Try it:
Leave the pictures out. Retype exactly the lines below from the one containing "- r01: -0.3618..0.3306" through the one containing "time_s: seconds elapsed", and no others.
[Dataset records]
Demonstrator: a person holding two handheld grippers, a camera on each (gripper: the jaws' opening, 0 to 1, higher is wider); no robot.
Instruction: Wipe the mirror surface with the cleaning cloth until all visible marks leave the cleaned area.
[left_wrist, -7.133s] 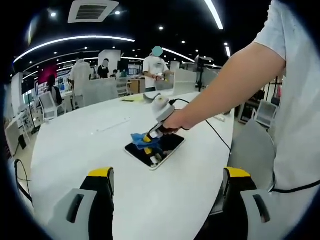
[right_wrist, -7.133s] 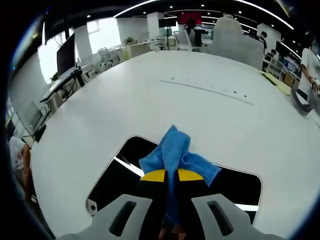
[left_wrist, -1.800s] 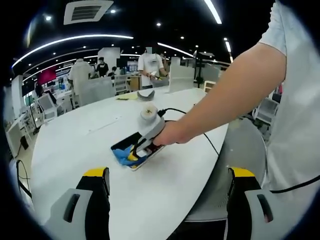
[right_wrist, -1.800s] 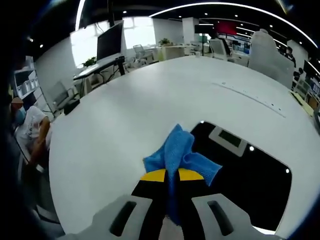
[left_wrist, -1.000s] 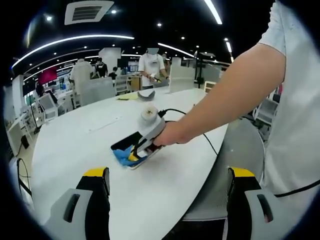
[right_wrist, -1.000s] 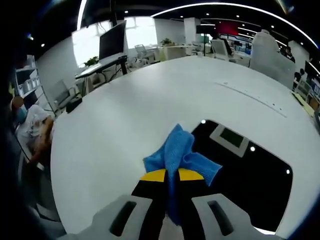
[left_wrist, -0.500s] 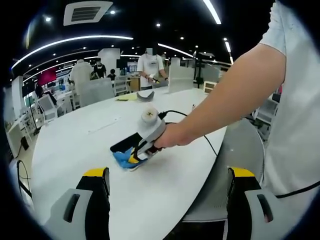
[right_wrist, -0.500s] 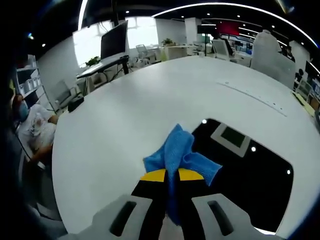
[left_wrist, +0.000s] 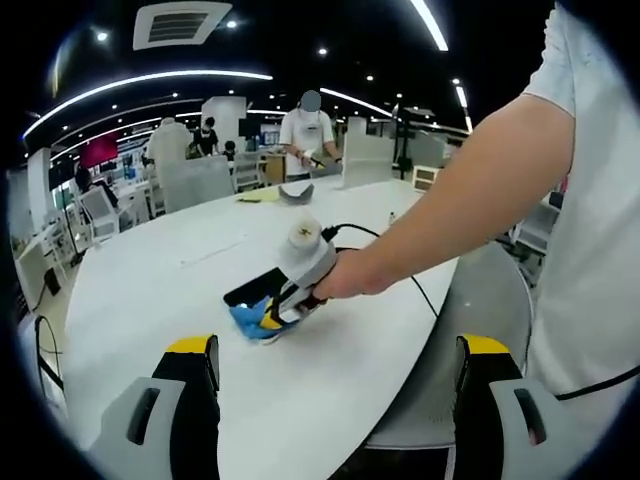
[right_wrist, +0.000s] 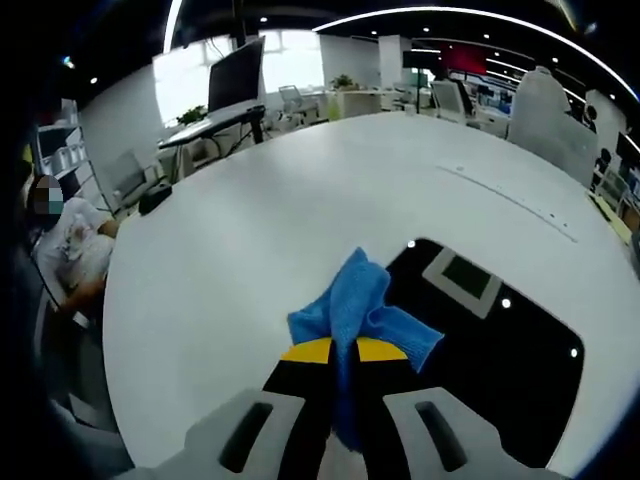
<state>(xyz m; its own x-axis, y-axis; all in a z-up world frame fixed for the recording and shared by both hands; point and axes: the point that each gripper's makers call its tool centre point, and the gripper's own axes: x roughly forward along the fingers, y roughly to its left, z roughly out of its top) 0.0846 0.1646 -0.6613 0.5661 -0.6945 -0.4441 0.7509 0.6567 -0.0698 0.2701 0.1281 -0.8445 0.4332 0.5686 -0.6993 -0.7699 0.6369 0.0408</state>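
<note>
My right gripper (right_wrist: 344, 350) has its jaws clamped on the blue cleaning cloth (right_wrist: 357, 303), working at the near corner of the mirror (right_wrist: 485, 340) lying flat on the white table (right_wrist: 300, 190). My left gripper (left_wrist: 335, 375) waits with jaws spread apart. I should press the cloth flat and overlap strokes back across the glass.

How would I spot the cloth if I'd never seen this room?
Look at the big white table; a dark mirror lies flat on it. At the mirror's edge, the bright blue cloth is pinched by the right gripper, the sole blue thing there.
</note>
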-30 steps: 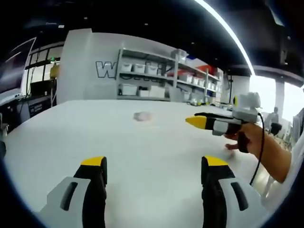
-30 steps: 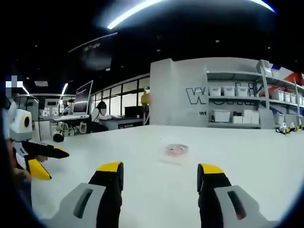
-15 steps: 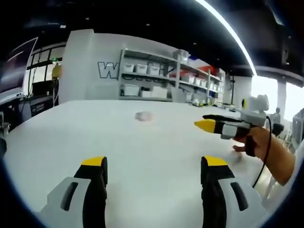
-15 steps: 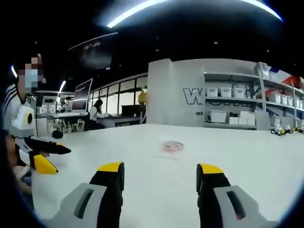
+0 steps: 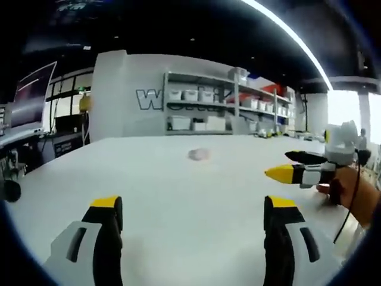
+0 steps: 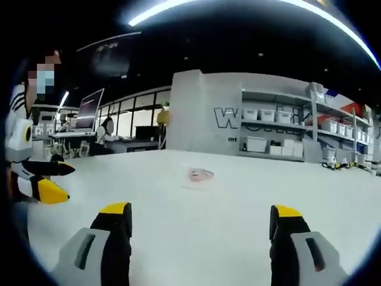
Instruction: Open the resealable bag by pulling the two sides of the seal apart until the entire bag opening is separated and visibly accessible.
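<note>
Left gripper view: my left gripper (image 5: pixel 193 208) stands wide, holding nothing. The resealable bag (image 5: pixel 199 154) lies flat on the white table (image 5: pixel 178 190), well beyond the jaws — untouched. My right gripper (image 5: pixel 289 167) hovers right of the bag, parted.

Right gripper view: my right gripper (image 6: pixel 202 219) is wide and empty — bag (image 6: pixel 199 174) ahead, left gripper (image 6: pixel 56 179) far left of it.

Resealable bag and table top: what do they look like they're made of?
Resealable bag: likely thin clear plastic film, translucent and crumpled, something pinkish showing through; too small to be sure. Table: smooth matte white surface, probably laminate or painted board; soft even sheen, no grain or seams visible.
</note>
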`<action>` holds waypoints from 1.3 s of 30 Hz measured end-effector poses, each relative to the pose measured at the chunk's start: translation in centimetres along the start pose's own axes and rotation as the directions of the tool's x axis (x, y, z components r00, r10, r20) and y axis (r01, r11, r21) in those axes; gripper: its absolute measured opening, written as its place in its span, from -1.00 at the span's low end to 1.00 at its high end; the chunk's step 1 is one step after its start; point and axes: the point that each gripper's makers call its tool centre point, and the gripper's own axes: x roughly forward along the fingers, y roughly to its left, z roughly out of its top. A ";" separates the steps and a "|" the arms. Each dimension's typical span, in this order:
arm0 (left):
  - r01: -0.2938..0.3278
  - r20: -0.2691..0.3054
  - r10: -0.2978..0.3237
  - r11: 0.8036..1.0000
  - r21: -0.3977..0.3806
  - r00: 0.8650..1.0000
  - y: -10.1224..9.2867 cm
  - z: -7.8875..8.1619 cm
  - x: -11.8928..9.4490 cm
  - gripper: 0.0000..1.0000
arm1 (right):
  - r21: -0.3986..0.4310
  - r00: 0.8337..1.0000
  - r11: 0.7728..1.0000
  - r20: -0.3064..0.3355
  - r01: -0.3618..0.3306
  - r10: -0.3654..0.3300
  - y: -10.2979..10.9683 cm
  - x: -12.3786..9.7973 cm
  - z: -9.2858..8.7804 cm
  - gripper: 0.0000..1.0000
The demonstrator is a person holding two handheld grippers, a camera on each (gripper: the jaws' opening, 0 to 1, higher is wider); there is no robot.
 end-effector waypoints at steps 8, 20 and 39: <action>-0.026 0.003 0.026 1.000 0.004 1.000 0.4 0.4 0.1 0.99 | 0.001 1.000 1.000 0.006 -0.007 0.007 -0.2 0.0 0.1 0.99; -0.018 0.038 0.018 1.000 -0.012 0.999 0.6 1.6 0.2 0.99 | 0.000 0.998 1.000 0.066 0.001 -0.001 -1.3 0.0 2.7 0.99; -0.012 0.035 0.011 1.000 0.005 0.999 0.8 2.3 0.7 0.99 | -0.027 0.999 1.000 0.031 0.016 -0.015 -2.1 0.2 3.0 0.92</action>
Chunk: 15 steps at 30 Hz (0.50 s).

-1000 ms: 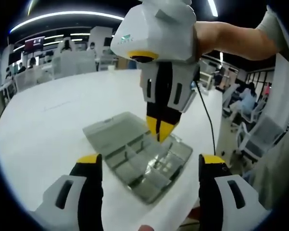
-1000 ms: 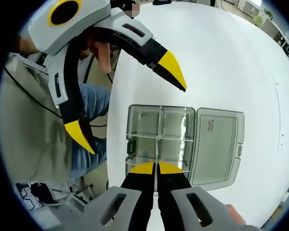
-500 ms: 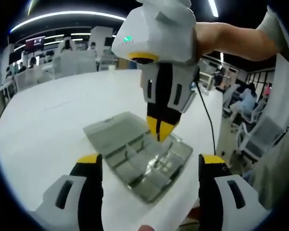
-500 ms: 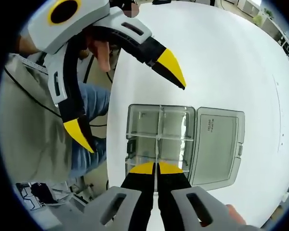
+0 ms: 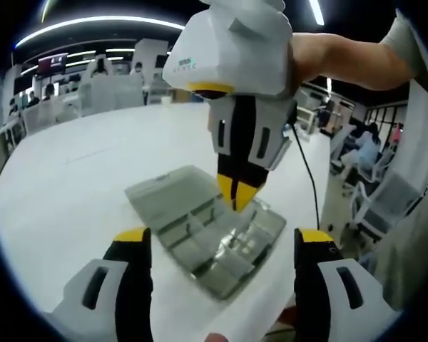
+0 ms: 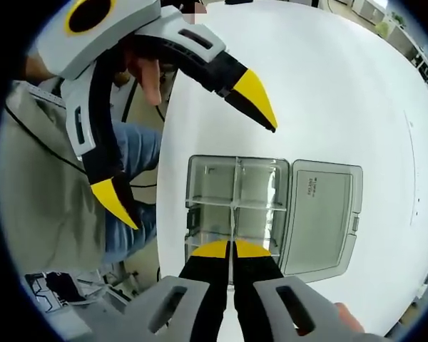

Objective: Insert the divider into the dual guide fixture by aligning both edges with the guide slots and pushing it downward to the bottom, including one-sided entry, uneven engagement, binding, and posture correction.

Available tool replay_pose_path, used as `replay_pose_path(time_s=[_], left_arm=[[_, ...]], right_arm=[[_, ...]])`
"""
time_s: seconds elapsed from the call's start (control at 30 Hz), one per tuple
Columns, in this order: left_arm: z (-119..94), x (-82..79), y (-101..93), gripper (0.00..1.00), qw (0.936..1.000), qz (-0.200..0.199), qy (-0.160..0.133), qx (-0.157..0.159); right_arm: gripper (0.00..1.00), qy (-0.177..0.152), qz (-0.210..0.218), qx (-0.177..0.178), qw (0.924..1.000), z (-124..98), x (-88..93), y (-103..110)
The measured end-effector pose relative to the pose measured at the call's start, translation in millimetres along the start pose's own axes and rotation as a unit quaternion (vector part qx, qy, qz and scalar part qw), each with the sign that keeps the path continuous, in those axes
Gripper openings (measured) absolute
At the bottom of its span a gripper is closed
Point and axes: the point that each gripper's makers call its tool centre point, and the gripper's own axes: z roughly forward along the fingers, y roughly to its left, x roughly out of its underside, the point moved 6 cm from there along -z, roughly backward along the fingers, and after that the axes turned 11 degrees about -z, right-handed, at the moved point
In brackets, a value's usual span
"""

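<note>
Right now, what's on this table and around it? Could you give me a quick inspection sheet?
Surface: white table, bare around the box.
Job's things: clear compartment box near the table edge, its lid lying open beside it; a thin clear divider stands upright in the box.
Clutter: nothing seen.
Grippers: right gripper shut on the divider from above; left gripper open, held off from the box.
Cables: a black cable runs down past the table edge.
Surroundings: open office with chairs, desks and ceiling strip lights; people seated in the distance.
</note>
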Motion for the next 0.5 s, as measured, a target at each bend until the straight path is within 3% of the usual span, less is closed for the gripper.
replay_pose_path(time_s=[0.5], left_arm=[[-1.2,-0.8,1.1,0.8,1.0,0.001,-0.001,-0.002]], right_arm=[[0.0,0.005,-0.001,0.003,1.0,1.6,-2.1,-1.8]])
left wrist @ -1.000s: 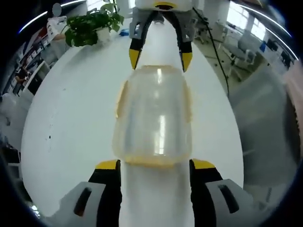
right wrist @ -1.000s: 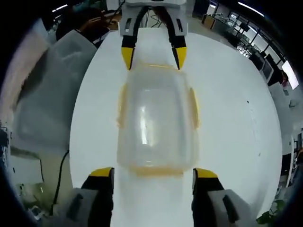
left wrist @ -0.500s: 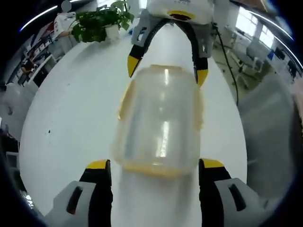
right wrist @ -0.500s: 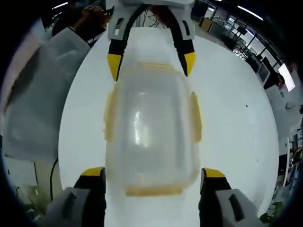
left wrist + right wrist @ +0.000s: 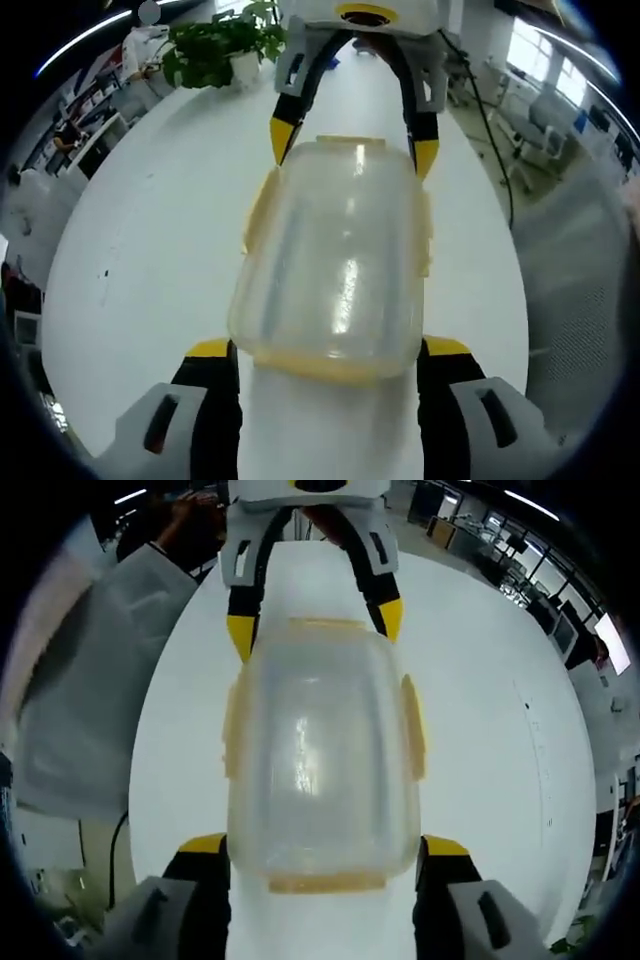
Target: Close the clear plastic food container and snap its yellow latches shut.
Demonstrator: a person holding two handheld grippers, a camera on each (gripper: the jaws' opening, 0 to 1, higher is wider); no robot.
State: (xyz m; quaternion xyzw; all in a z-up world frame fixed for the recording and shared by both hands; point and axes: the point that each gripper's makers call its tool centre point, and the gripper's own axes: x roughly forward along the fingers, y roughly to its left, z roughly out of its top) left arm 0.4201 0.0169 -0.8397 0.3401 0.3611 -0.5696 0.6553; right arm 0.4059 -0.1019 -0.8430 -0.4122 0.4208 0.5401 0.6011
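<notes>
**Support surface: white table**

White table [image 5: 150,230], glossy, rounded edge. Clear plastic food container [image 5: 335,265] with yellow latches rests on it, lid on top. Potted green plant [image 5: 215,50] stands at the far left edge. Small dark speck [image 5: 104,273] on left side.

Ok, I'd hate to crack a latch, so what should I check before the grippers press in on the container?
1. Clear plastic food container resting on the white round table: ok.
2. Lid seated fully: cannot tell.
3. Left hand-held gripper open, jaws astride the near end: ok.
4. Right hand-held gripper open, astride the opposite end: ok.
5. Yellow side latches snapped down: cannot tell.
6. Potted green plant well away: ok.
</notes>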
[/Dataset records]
Finished task:
  - r01: -0.3618..0.3306
  - r10: -0.3654..0.3300
  - y: -10.2979..10.9683 cm
  - x: -12.3786..9.7973 cm
  - z: -9.2858..8.7804 cm
  - gripper: 0.0000..1.0000
The demonstrator is a person holding two handheld grippers, a camera on each (gripper: the jaws' opening, 0 to 1, higher is wider); there is no robot.
 end-effector waypoints at steps 8, 20 and 39: <action>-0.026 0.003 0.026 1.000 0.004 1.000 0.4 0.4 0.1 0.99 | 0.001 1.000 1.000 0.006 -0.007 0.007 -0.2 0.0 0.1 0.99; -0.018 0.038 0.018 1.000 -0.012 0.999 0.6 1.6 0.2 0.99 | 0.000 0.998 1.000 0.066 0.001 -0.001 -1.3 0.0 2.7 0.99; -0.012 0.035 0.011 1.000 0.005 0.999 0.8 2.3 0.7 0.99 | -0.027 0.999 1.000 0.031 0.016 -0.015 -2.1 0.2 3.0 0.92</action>
Chunk: 15 steps at 30 Hz (0.50 s).

-1000 ms: 
-1000 ms: 
-500 ms: 
-500 ms: 
+0 ms: 
+0 ms: 

Objective: Insert the divider into the dual guide fixture by aligning both edges with the guide slots and pushing it downward to the bottom, including one-sided entry, uneven engagement, binding, and posture correction.

Available tool replay_pose_path, used as `replay_pose_path(time_s=[_], left_arm=[[_, ...]], right_arm=[[_, ...]])`
"""
time_s: seconds elapsed from the call's start (control at 30 Hz), one per tuple

The exercise was answered completely.